The panel consisted of Mendel Rosenblum from Stanford (and VMWare, of course); Rebecca Isaacs from Microsoft Research; John Wilkes from Google; and Ion Stoica from Berkeley. The charge to the panel was to discuss the gap between academic research in cloud computing and the realities faced by industry. This came about in part because a bunch of cloud papers were submitted to HotOS from academic research groups. In some cases, the PC felt that the papers were trying to solve the wrong problems, or making incorrect assumptions about the state of cloud computing in the real world. We thought it would be interesting to hear from both academic and industry representatives about whether and how academic researchers can hope to do work on the cloud, given that there's no way for a university to build something at the scale and complexity of a real-world cloud platform. The concern is that academics will be relegated to working on little problems at the periphery, or come up with toy solutions.

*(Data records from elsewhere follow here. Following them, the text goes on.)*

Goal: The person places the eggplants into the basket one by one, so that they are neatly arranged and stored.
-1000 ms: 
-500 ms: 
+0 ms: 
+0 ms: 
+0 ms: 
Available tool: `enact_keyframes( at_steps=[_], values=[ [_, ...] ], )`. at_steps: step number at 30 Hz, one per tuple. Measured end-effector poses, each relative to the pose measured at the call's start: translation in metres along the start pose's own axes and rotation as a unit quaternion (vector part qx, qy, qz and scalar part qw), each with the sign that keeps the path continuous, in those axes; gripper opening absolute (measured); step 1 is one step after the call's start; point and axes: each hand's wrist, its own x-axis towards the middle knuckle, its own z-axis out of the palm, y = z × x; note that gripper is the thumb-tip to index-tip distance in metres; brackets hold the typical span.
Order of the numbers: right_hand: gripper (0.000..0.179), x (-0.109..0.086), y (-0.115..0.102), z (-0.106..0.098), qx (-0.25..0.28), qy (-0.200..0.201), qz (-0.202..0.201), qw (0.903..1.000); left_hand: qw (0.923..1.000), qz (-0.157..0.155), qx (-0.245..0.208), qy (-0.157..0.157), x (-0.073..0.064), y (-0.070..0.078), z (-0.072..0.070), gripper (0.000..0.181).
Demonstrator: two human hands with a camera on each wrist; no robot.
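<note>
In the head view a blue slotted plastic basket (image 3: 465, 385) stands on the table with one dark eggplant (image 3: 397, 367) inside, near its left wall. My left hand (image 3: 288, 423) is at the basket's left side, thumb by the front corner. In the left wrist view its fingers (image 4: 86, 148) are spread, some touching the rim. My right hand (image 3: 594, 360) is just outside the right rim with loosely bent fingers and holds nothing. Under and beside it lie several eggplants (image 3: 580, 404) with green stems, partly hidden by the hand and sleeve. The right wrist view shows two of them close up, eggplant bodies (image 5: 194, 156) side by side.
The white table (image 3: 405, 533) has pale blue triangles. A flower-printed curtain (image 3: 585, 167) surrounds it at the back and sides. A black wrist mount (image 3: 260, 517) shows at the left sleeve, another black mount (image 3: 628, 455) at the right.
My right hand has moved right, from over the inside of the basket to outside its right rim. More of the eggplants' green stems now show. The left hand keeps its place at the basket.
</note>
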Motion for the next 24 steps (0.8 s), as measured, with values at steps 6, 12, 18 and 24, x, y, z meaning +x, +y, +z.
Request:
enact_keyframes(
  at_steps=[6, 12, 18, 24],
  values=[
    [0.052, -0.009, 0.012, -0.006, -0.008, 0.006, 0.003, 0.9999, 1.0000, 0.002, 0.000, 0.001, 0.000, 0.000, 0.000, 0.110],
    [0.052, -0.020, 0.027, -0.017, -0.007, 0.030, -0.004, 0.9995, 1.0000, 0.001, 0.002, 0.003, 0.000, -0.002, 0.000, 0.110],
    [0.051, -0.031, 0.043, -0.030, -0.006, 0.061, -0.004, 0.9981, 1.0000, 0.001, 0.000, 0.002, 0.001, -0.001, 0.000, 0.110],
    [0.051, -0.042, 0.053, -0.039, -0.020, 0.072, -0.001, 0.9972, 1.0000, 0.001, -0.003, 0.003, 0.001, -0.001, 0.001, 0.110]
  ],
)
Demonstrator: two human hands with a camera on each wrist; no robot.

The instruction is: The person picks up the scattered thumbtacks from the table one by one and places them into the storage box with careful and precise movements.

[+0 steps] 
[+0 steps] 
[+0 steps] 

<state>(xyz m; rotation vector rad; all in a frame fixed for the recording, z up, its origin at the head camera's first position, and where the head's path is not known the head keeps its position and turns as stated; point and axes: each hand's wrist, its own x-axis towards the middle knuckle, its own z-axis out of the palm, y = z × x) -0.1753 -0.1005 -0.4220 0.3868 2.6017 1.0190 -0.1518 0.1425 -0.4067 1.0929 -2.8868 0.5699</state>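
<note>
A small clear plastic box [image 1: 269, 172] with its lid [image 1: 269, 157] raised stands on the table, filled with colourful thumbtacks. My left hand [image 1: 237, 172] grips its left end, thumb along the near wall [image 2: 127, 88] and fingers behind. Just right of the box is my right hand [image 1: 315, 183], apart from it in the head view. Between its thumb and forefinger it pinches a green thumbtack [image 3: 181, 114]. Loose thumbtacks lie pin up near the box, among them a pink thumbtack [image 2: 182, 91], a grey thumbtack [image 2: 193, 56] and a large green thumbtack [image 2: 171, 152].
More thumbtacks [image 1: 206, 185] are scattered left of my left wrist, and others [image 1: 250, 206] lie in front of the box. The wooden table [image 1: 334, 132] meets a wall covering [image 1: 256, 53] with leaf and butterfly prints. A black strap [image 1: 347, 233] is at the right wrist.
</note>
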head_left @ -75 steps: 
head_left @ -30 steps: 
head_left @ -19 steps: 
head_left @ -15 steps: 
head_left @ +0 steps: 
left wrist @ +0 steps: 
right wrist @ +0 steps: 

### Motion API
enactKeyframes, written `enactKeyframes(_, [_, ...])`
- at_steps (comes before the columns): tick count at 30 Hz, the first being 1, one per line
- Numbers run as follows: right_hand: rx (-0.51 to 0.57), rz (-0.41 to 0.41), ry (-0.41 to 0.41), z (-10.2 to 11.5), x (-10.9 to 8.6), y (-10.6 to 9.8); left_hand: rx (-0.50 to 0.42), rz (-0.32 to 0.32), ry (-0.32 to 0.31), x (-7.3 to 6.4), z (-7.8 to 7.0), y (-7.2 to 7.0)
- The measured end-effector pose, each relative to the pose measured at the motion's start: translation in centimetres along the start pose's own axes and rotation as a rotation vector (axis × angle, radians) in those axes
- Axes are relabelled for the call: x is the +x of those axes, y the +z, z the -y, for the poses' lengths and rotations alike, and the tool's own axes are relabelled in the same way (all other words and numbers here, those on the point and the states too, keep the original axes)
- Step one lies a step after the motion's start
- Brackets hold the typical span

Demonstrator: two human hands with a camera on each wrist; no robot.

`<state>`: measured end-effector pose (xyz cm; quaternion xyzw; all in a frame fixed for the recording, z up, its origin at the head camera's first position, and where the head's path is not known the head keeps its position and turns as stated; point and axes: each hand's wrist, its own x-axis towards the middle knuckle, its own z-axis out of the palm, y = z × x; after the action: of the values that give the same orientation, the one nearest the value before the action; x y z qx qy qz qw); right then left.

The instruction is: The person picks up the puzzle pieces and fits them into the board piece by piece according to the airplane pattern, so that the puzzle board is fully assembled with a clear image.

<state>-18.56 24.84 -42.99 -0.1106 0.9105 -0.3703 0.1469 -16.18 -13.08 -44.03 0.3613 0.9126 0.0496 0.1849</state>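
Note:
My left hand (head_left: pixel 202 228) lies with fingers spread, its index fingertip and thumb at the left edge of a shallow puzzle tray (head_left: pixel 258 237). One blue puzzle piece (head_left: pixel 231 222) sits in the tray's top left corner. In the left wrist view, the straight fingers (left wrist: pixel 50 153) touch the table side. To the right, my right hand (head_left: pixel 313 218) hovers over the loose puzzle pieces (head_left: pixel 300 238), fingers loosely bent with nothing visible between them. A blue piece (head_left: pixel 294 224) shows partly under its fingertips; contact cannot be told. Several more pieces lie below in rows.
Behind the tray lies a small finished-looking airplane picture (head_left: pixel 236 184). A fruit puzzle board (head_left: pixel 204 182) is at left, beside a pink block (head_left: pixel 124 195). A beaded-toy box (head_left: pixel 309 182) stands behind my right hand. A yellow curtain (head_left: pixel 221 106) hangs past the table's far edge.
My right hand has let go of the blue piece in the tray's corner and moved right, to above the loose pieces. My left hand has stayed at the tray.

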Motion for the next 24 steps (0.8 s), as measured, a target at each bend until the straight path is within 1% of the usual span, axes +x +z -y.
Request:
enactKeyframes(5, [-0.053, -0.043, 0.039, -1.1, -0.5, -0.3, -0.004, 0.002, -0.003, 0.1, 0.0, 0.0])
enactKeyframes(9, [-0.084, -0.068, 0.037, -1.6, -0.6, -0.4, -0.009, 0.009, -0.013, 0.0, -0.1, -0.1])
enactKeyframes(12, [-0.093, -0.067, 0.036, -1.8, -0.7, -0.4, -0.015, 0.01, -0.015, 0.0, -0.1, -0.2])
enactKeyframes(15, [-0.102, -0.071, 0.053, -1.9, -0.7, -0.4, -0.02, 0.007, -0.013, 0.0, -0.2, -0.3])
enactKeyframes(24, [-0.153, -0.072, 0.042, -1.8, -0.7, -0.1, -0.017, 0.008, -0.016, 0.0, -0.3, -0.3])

The big challenge, as I see it, is how to enable academics to do interesting and relevant work on the cloud when it's nearly impossible to build up the infrastructure in a university setting. John Wilkes made the point that that he never wanted to see another paper submission showing a 10% performance improvement in Hadoop, and he's right -- this is not the right problem for academics to be working on. Not because 10% improvement is not useful, or that Hadoop is a bad platform, but because those kinds of problems are already being solved by industry. In my opinion, the best role for academia is to open up new areas and look well beyond where industry is working. But this is often at odds with the desire for academics to work on "industry relevant" problems, as well as to get funding from industry. Too often I think academics fall into the trap of working on things that might as well be done at a company.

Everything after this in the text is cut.